Hindu Temple in Uttar Pradesh, India

Shivdwar, officially known as Uma Maheshwar Temple, is located 10 km from Ghorawal in Sonbhadra district, Uttar Pradesh. The Shivdwar temple is dedicated to Shiva and Goddess Parvati, and was built in the 11th Century. It is said that this is the only idol of Lord Shiva in this world where sacred water is offered to statue not to the lingam.

==Structure and uniqueness==
The statue is made of black stone which is three feet high in the Lashya Style.

==History==
Mythology Recognize that because of ego Daksha Prajapati was not invited to the ritual Dewadidev Shiva by the humiliation of husband Sati to destroy the ego of the father abandoned his body. This angered Shiva.
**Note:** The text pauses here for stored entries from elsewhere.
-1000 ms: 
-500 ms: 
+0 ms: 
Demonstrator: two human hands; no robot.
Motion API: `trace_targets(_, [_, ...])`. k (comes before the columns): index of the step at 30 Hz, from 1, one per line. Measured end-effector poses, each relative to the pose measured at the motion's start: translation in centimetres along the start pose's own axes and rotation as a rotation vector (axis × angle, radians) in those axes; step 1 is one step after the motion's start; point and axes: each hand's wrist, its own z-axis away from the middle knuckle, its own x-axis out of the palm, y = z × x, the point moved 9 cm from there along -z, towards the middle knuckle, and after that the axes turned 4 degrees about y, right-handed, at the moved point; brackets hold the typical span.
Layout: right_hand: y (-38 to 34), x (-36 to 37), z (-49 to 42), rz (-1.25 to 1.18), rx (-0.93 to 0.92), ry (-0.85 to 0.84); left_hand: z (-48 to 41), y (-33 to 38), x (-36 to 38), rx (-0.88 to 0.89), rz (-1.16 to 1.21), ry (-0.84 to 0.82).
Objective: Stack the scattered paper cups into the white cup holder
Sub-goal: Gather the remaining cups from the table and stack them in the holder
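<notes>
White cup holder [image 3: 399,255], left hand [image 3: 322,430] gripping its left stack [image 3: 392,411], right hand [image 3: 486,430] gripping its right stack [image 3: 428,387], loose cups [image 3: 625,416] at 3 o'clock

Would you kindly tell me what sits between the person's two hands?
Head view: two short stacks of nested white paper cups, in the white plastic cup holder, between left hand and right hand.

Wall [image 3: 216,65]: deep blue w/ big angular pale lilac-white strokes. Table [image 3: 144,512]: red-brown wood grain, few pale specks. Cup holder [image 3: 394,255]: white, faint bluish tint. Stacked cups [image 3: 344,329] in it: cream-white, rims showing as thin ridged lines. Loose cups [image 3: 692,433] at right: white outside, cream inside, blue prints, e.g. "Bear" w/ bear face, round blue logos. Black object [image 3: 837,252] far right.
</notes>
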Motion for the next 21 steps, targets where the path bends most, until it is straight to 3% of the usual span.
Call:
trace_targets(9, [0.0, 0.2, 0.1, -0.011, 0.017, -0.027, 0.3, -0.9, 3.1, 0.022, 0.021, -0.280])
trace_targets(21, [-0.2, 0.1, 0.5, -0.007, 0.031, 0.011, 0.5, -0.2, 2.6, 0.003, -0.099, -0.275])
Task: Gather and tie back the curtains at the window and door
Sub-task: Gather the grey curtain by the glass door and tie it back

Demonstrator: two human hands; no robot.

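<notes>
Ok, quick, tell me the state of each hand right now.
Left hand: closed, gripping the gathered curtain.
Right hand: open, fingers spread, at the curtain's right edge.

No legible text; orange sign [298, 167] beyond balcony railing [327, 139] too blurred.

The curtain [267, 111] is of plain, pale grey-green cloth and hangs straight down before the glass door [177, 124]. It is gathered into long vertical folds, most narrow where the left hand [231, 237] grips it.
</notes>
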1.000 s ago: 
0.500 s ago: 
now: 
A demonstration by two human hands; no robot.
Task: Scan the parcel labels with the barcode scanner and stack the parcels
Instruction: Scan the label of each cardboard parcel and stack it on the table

He originated Veerbhadra from his coma and ordered the slaughter of Prajapati Daksha . Prajapati was killed by Veerbhadra.
After convincing the gods Shiva the Creator placed the severed head of the goat in place of head on the Prajapati.
After destroying the ego of Prajapati Daksha lord Shiva moved there from a very depressed mood. Shiva then turned to say Sonbhumi. The Shiv stepped agori area. Shiva holds in the region where the first stage, it is known as today Shivdwar. Here he became agori baba and he decided to exile. Due to Shiva's secret hiding place this place is known as Gupt kashi or Second Kashi.

==Importance==

In the temple at the time of festivals of Shravan, Basant Panchami, Shivaratri there are huge crowds of devotees.
In month of Shravan, many Kanwarias bring holy water from the Mirzapur Ganges or from Ram Sagar which is situated in Vijaygarh Fort and offer the water at this temple to the deity.